## Exercise
Each line below should be reproduced without any alteration.
»»
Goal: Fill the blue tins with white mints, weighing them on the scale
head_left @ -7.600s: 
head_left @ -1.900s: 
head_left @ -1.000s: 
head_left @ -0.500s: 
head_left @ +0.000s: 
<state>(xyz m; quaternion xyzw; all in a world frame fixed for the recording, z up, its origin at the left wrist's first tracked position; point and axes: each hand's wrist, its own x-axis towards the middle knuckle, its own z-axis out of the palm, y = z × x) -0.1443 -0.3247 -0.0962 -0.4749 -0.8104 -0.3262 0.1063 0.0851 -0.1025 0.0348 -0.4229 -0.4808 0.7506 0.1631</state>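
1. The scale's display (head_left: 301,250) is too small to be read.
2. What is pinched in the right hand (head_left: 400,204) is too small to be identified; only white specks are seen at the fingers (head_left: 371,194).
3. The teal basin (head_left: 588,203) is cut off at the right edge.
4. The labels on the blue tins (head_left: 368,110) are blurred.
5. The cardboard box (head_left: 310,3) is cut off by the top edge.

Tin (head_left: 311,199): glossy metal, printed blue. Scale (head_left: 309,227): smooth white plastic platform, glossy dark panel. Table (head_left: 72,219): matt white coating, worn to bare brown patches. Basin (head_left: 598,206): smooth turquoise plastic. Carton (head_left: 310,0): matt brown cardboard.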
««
## Response below
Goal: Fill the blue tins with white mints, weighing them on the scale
head_left @ -7.600s: 
head_left @ -1.900s: 
head_left @ -1.000s: 
head_left @ -0.500s: 
head_left @ +0.000s: 
<state>(xyz m; quaternion xyzw; all in a world frame fixed for the recording, z up, its origin at the left wrist's first tracked position; point and axes: each hand's wrist, its own x-axis towards the middle knuckle, its own z-axis out of the palm, y = z × x) -0.1443 -0.3247 -0.0962 -0.4749 -0.8104 -0.3262 0.1063 0.0851 -0.1025 0.0348 -0.4229 -0.4808 0.7506 0.1631</state>
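1. The scale's display (head_left: 301,250) is too small to be read.
2. What is pinched in the right hand (head_left: 400,204) is too small to be identified; only white specks are seen at the fingers (head_left: 371,194).
3. The teal basin (head_left: 588,203) is cut off at the right edge.
4. The labels on the blue tins (head_left: 368,110) are blurred.
5. The cardboard box (head_left: 310,3) is cut off by the top edge.

Tin (head_left: 311,199): glossy metal, printed blue. Scale (head_left: 309,227): smooth white plastic platform, glossy dark panel. Table (head_left: 72,219): matt white coating, worn to bare brown patches. Basin (head_left: 598,206): smooth turquoise plastic. Carton (head_left: 310,0): matt brown cardboard.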

The work is done, and the output is complete.